Effects of growing conditions on the evidence for
selection
Whereas evidence for divergent selection in bud flush was consistent
across all gardens, both bud set and SLA showed evidence of divergent
selection in two out of three gardens (although for bud set the third
garden was very close). Variability in this conclusion was driven by
variation in the QST value of the same trait across the
three gardens (Fig. 4). This finding suggests that phenotypes shaped by
selection pressures across a species’ range can be expressed differently
in different growing environments. This variation among gardens led to
even larger contrasts in the evidence for selection in the performance
traits. For example, we observed high population differentiation in
height expressed in the hottest garden (QST = 0.45), but
these differences diminished when populations were planted in the
moderate and cool gardens. For basal diameter, QST also
decreased with decreasing garden temperature, approaching evidence for
divergent selection in the hot garden to showing evidence for
stabilizing selection in the cold garden. Thus, our detection of
selection is dependent on the common garden environment, with some
environments enhancing and others dampening population phenotypic
differences. This may represent an interaction between the selection
pressures shaping natural variation across the species range and novel
selection pressures imposed in a common garden experiment or under
future climate change. The large population-level trait differences
exhibited in the hottest common garden for all traits except SLA is
likely driven by the maladaptation of the high elevation populations to
the extreme thermal conditions experienced in the hot, Yuma garden. This
climate transfer from northern to southern Arizona represents an extreme
warming treatment, a scenario that may be imposed on populations under
severe heat waves with climate change (Cook et al . 2015).
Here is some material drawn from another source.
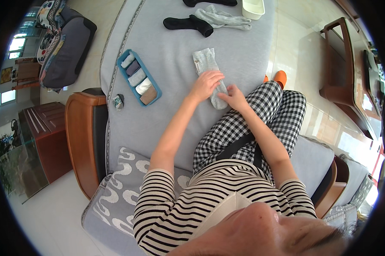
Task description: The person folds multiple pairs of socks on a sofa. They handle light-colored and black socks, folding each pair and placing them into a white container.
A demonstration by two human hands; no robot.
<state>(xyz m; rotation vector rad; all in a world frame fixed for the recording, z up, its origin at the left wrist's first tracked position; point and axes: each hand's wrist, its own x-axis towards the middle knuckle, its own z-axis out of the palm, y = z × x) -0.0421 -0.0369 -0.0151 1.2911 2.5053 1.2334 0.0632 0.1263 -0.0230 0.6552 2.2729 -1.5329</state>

Similarly, Evans et al. (2016) found that the relationship
between QST and FST changed through
time, with tree height displaying high population differentiation
(QST > FST) under the
growing conditions in one year but not the next. Long-term common garden
experiments can demonstrate how population differences are expressed
both across different environments and through time. Given the
intensification of extreme events and climate variability going forward
(Jentsch et al. 2007; Ganguly et al. 2009; Garfin et
al. 2013; Williams et al. 2020), these types of field trials
should be expanded to evaluate the correspondence between the degree of
existing climate adaptation and the potential for future climate
survival, either through phenotypic plasticity, selection on remaining
genetic variation, or a combination of the two (Nicotra et al.2010; Josephs 2018).